Insider
The funding dilemma.
“Despite what has been said, don’t let’s kid ourselves that bi-mode trains are a magic wand to provide like-for-like services.”
Tensions are emerging between devolved administrations and a Government intent on a final round of austerity to balance the books, at which it is doing quite well with a new forecast that the annual spending deficit is likely to reduce to some £40 billion in the current financial year.
At the same time, the heady mood that rail investment represented a good way to stimulate higher economic growth has taken a back seat, following the cost escalation of projects and the transfer of Network Rail financing to the Government. The result is a more critical view of rail industry spending compared with other demands on the budget.
There is a recognition that if money is to be spent on network enhancement, the private sector must be involved. At the end of last year NR commissioned a review by Professor Peter Hansford, who was advised by a panel of experts that included the chief executives of Keolis UK and Amey, directors from Carillion and accountant PricewaterhouseCoopers, and the managing director of GB Railfreight.
The recommendations confirmed that delegation of investment authority to NR Route Directors offered the best prospect for future project funding, with commercial expertise being made available to assess alternative design and delivery models. The core proposition is that there is nothing wrong with private companies funding projects from which they will receive benefit, although it was accepted that in the past working with NR was difficult and fragmented.

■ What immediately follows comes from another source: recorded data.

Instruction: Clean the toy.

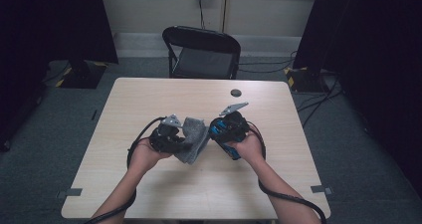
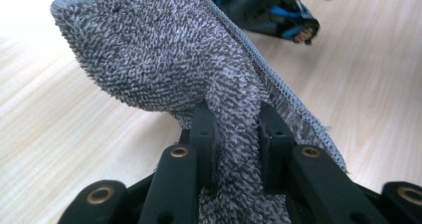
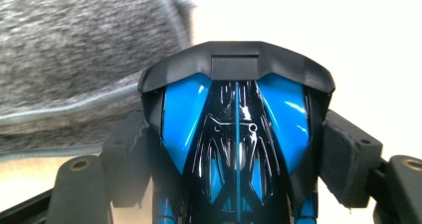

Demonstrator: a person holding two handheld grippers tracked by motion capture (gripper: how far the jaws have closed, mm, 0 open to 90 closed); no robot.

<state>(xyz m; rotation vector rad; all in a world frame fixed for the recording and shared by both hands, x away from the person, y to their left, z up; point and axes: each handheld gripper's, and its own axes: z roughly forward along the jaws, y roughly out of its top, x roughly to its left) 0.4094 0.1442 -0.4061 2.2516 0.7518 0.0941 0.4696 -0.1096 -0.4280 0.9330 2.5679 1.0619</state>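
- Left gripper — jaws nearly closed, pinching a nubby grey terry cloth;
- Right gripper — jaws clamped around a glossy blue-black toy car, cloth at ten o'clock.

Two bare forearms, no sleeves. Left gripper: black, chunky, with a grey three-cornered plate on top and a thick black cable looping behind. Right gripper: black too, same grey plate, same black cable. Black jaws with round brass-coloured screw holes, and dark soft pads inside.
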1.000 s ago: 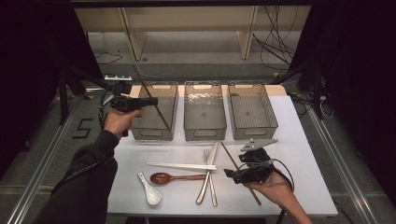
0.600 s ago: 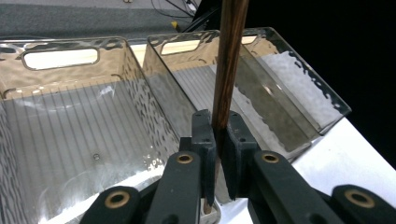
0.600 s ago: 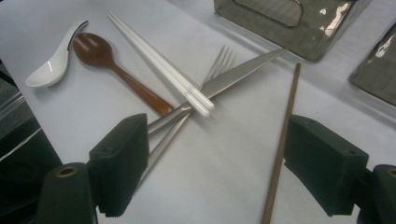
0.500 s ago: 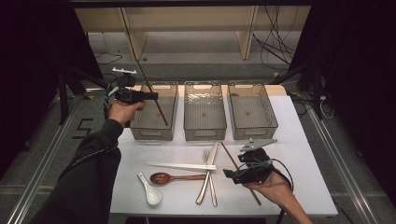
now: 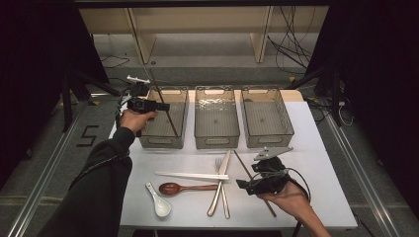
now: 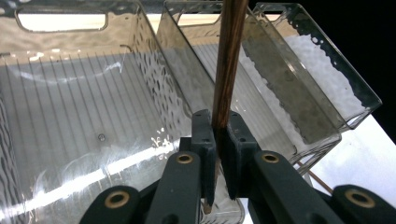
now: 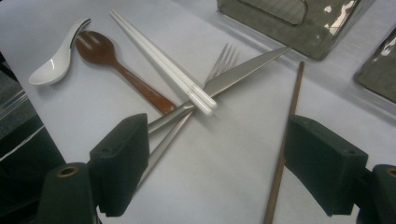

There is the example of a fully costed scheme to electrify the route between the East Coast Main Line and Hull, proposed by Hull Trains in 2013 and backed by a combination of private and stakeholder investment. Ultimately the project became too difficult to implement because of associated renewals that NR considered necessary, which raised costs beyond the payback possible from operational savings.
The review identified that to address such issues, a defined Service Level Agreement is needed that establishes the terms of business from the start and provides a single point of contact for the project.
It will avoid the scenario where contractors are expected to make changes to meet arbitrary standards imposed by NR, and provide an appeals process to ring-fence the privately funded work.
NR Chief Executive Mark Carne has given strong support to the findings, emphasising that he is determined to find ways for the private sector to invest in railway projects. He recognises that by unlocking private finance, improvements can be made that would otherwise not be possible.
The lack of public funds for enhancement projects in Control Period 6 (2019-24) is already evident in the High Level Output Specification published in July, and the accompanying Statement of Funds Available for the five years to 2024.
Many expected projects have been shelved, including electrification schemes. And despite what has been said, don’t let’s kid ourselves that bi-mode trains are a magic wand to provide like-for-like services. The reality is that the specification for IEP trains of this type does not match the power of the intended electric traction, which will increase point to point timings amplified by speeds limited to 100mph.
It can be expected that where these decisions have an impact on the expectations of devolved organisations holding responsibility for transport policy decisions, there will be objections about the lack of funding to carry out projects.
The Westminster Government cannot complain about this - it has created devolved administrations in Scotland and Wales that are greedy for more legal power and funding to justify their existence. The same applies to the elected Mayors that have extended beyond London to six population centres, including Manchester, the West Midlands, and Liverpool.
At the time decisions were taken to establish elected Mayors, there was enthusiasm for rail investment that supported efforts to rebalance the economy by providing higher-quality services.
It now looks as though we are back to square one, with future investment intentions heavily biased towards London and the South East.
Statistics on Government expenditure show that only three regions (London, East Anglia and the South East) generate a surplus in tax revenue over the cost of providing the vast myriad of public services that a modern economy demands. It is therefore an understandable reaction to invest to sustain successful economic regions.
As such, it’s no surprise that Crossrail 2 - a new link between south west London (Wimbledon) and communities in the north east of the capital - appears to have priority over the HS3 high- speed link between Liverpool and Hull. If this happens, the Northern Powerhouse vision will recede from the earlier priority it once held.
Rail investment in Wales also has much less certainty. This is something of an own goal, as the process for awarding the future Wales & Borders franchise has been complicated by asking bidders to contribute the ideas that might have provided a competitive edge to win the competition.
This has caused dissatisfaction among stakeholders, who will have no say about the heavy/light rail mix and timetable that emerges from the process before an invitation to submit final tenders is issued to the bidders.
It was originally proposed that the need to replace rolling stock operated on Cardiff Valleys and other local routes by 2020, to comply with legislation to provide trains that meet the needs of passengers with reduced mobility, would be the right timescale to electrify the routes concerned. A fleet of three- car electric units was therefore included in Control Period 5 (2014-19) funding.
Subsequently, powers over decisionmaking were devolved to the Welsh Government, which decided that a likefor-like replacement of local heavy rail services may not be the best long-term option, and that a light rail network should be considered that would involve the takeover of NR assets.
The Welsh Government has no prospect of funding these aspirations, so this will be a test of whether alternative options described by Professor Hansford can be turned into reality.